Task goal: Write out the whole listing without a single alteration.

☆ ☆ ☆ ☆

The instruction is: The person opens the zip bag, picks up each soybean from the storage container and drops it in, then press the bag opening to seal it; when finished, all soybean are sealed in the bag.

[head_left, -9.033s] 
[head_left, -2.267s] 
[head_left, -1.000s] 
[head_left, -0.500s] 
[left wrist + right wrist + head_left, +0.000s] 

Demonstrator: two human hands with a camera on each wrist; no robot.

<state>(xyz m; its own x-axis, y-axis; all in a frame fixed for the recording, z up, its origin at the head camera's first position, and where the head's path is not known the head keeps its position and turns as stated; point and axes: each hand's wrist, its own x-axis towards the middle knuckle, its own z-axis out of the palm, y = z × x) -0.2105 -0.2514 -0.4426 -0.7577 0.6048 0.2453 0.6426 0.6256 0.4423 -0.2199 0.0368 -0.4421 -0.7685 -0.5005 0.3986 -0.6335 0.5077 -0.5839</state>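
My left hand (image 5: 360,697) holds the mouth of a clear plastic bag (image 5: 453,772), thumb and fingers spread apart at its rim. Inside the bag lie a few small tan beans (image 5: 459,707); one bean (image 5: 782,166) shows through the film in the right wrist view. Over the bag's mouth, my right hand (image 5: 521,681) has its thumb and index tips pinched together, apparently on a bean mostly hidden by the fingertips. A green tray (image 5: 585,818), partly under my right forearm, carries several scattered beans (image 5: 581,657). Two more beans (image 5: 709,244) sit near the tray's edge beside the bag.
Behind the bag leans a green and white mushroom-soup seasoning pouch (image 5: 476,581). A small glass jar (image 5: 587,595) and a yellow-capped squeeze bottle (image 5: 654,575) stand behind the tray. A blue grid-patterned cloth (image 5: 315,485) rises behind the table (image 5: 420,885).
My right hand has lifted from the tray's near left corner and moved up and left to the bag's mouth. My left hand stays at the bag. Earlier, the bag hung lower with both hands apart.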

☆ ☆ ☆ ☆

Solution:
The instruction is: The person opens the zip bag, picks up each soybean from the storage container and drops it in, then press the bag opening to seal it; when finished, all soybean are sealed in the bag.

[head_left, -9.033s] 
[head_left, -2.267s] 
[head_left, -1.000s] 
[head_left, -0.500s] 
[left wrist + right wrist + head_left, +0.000s] 

Demonstrator: two human hands with a camera on each wrist; no robot.

<state>(xyz m; its own x-axis, y-axis; all in a frame fixed for the recording, z up, its origin at the head camera's first position, and where the head's path is not known the head keeps its position and turns as stated; point and axes: each hand's wrist, its own x-axis towards the middle knuckle, its own z-axis out of the palm, y = z × x) -0.2105 -0.2514 -0.4426 -0.7577 0.6048 0.2453 0.6426 0.6256 0.4423 -0.2199 0.0368 -0.4421 -0.7685 -0.5005 0.3986 -0.6335 0.5077 -0.5839</state>
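My left hand (image 5: 360,697) holds the mouth of a clear plastic bag (image 5: 453,772), thumb and fingers spread apart at its rim. Inside the bag lie a few small tan beans (image 5: 459,707); one bean (image 5: 782,166) shows through the film in the right wrist view. Over the bag's mouth, my right hand (image 5: 521,681) has its thumb and index tips pinched together, apparently on a bean mostly hidden by the fingertips. A green tray (image 5: 585,818), partly under my right forearm, carries several scattered beans (image 5: 581,657). Two more beans (image 5: 709,244) sit near the tray's edge beside the bag.
Behind the bag leans a green and white mushroom-soup seasoning pouch (image 5: 476,581). A small glass jar (image 5: 587,595) and a yellow-capped squeeze bottle (image 5: 654,575) stand behind the tray. A blue grid-patterned cloth (image 5: 315,485) rises behind the table (image 5: 420,885).
My right hand has lifted from the tray's near left corner and moved up and left to the bag's mouth. My left hand stays at the bag. Earlier, the bag hung lower with both hands apart.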

With this, the exercise is complete.